Subject: Re: question: bulleted lists and periods
From: Scott Miller <smiller -at- CORP -dot- PORTAL -dot- COM>
Date: Thu, 30 Jul 1998 11:41:21 -0700

Grammar isn't the issue, it's readability. In the example below, what do
I get out of the paragraph that says "Spot?" Nothing. It's a weird,
isolated thing. I would use something like this:

Here's what that darn Spot did:
- Ran north up the block
- Chased a drunken badger
- Rolled over three times
- Hurled on the Smiths' petunias

Since these are all sentence fragments, I wouldn't use the period. I
like the rule mentioned previously: if one bulleted item requires a
period, they all do.

Digressing a bit here, the worst application of the "sentence broken
into a bulleted list" method is when the introductory paragraph is used
as the front half of a number of sub-paragraphs, like:

That darn Spot:
- ran north up the block until he got really tired. Gosh, he looked
spent!
- chased a drunken badger whose name escapes me. I think it was Rudolph,
but that could be the drunken skunk. I dunno.
- rolled over three times and danced a tarantella.
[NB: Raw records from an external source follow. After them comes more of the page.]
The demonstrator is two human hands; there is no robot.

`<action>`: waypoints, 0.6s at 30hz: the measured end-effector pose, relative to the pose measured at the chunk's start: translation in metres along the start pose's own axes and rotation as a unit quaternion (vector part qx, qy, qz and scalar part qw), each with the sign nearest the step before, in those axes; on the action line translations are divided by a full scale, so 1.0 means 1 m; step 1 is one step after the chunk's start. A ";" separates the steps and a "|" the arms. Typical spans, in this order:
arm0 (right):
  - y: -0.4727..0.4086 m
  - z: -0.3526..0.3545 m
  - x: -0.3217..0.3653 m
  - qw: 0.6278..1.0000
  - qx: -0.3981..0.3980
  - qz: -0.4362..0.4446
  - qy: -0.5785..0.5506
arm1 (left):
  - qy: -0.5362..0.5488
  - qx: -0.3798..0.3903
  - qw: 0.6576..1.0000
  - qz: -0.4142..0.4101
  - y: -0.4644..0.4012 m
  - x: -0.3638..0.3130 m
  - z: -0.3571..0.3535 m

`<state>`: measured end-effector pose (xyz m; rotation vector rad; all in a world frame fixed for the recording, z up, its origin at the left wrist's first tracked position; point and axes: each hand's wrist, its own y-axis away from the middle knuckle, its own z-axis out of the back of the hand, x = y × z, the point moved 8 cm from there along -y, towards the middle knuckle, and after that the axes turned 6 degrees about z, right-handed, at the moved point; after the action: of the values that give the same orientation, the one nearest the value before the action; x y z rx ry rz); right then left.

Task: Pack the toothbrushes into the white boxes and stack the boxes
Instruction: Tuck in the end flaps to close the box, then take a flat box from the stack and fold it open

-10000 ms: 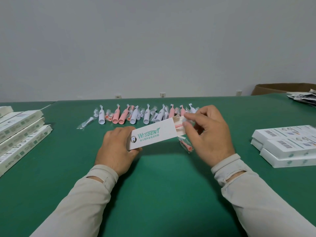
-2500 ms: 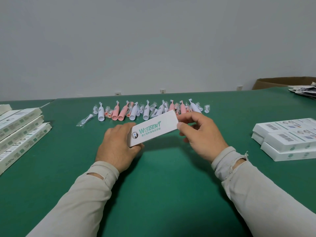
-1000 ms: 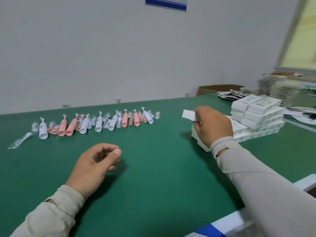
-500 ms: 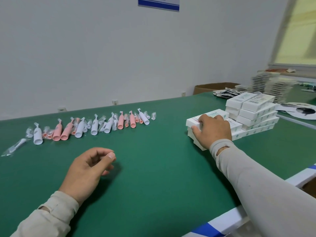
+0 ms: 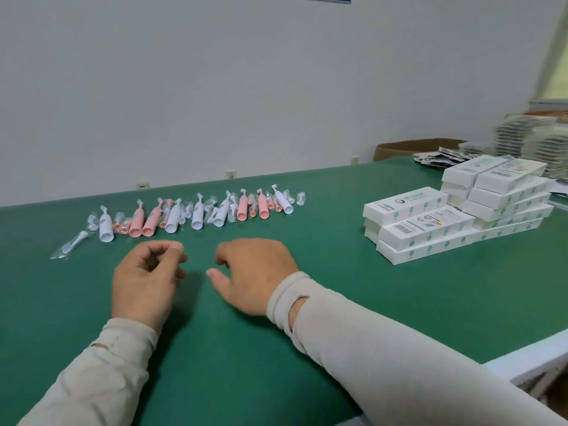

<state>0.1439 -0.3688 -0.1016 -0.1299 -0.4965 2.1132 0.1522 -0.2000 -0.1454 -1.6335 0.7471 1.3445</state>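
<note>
Head view: left hand (image 5: pixel 144 282) and right hand (image 5: pixel 256 273) seemingly loose-fingered, empty, near toothbrushes (image 5: pixel 196 212)

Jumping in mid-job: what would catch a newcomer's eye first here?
A row of pink and white toothbrushes lies across the far side of the green table. White boxes are stacked at the right. Both hands, left and right, are empty over the table's middle.
</note>
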 end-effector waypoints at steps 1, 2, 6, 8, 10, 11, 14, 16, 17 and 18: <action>-0.011 -0.008 0.000 0.999 0.010 -0.026 -0.042 | 0.001 -0.025 1.000 0.006 -0.004 0.001 0.006; -0.019 -0.017 -0.002 0.994 0.010 -0.056 -0.094 | 0.003 -0.044 0.999 0.014 -0.007 0.003 0.011; -0.022 -0.052 -0.019 0.946 -0.066 -0.136 -0.287 | -0.002 -0.061 0.998 0.017 -0.012 0.007 0.012; -0.020 -0.068 -0.025 0.937 -0.062 -0.124 -0.321 | -0.022 -0.056 0.998 0.006 -0.012 0.007 0.009; -0.019 -0.075 -0.023 0.933 -0.048 -0.088 -0.346 | -0.046 -0.056 0.997 -0.008 -0.012 0.007 0.010; -0.020 -0.076 -0.020 0.931 -0.035 -0.071 -0.355 | -0.058 -0.058 0.996 -0.019 -0.013 0.004 0.011; -0.022 -0.078 -0.016 0.921 -0.021 -0.055 -0.386 | -0.111 -0.089 0.989 -0.050 -0.022 -0.004 0.030; -0.022 -0.079 -0.013 0.924 -0.002 -0.052 -0.378 | -0.165 -0.128 0.977 -0.048 -0.025 -0.007 0.054; -0.021 -0.078 -0.012 0.926 0.005 -0.048 -0.375 | -0.202 -0.145 0.968 -0.037 -0.025 -0.007 0.067; -0.020 -0.076 -0.011 0.925 0.006 -0.045 -0.377 | -0.251 -0.160 0.955 -0.024 -0.026 -0.008 0.081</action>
<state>0.1874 -0.3456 -0.1642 0.7304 -0.9120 2.0207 0.1367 -0.1169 -0.1348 -1.4366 0.1913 1.8163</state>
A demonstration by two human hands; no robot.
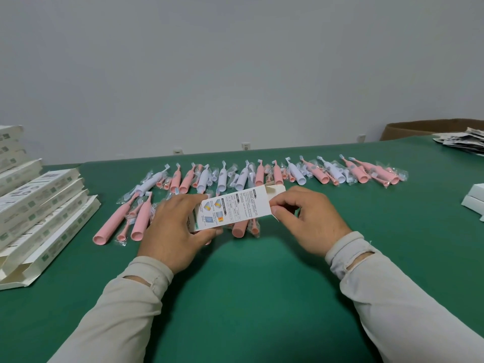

You can learn to
dance the tarantella too, at Homer's Dance and Wine-tasting Seminar.
Learn all you need to know about chocolate ants! Fun for the entire
family!
- hurled on the Smiths' petunias.

There's so much material in the bulleted items that you lose the
connection with the lead-in paragraph. By the time I get to the last
item, I've forgotten all about that darn Spot.

- Scott Miller
smiller -at- portal -dot- com

---------------------------------------
> But a simple bulleted list really is just an orthographic variation of
> a
> comma-delimited list. You wouldn't hesitate to use a period here:
> "Spot
> ran north up the block, chased an drunken badger, rolled over three
> times, and barfed on the Smith's petunias."
>
> So why not use one here:
>
> Spot:
> - Ran north up the block
> - Chased a drunken badger
> - Rolled over three times
> - Barfed on the Smiths petunias.
>
> The bullets are a typesetting device to open up the list to make it
> easier to read. They don't change the underlying grammar.